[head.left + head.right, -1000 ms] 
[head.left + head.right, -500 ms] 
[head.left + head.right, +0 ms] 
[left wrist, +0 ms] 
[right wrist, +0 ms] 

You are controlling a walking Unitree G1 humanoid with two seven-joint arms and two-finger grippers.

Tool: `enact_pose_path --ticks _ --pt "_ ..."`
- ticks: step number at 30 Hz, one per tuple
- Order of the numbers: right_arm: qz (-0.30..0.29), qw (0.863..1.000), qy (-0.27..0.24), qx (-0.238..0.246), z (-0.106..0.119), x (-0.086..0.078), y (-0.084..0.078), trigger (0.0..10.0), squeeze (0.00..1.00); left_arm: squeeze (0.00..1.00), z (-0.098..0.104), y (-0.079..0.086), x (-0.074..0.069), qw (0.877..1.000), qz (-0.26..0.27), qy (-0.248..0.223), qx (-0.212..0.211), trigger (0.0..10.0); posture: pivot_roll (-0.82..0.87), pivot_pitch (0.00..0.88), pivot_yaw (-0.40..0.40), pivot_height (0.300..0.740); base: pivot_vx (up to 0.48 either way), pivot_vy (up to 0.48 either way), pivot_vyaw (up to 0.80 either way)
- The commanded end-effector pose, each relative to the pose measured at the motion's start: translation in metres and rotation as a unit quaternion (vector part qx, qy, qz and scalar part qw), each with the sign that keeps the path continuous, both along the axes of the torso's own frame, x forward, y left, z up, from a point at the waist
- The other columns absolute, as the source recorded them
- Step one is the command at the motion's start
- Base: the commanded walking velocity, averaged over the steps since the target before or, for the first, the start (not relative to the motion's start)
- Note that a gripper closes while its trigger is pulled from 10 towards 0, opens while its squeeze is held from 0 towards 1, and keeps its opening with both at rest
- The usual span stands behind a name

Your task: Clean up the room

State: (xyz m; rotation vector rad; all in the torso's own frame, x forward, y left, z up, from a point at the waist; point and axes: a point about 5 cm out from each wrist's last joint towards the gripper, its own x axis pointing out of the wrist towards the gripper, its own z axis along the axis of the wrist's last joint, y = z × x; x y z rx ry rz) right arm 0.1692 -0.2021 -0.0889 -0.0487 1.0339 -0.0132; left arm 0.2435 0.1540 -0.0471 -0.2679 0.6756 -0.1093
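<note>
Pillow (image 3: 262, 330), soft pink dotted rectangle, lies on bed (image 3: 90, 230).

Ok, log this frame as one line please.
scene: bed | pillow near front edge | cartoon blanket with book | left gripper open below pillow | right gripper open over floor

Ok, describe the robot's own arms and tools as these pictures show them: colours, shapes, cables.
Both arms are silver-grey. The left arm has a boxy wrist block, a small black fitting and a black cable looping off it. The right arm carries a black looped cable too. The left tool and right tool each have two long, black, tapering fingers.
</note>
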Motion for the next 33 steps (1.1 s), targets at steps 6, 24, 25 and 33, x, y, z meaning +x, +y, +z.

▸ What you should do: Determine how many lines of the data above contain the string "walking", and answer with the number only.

▸ Output for this task: 2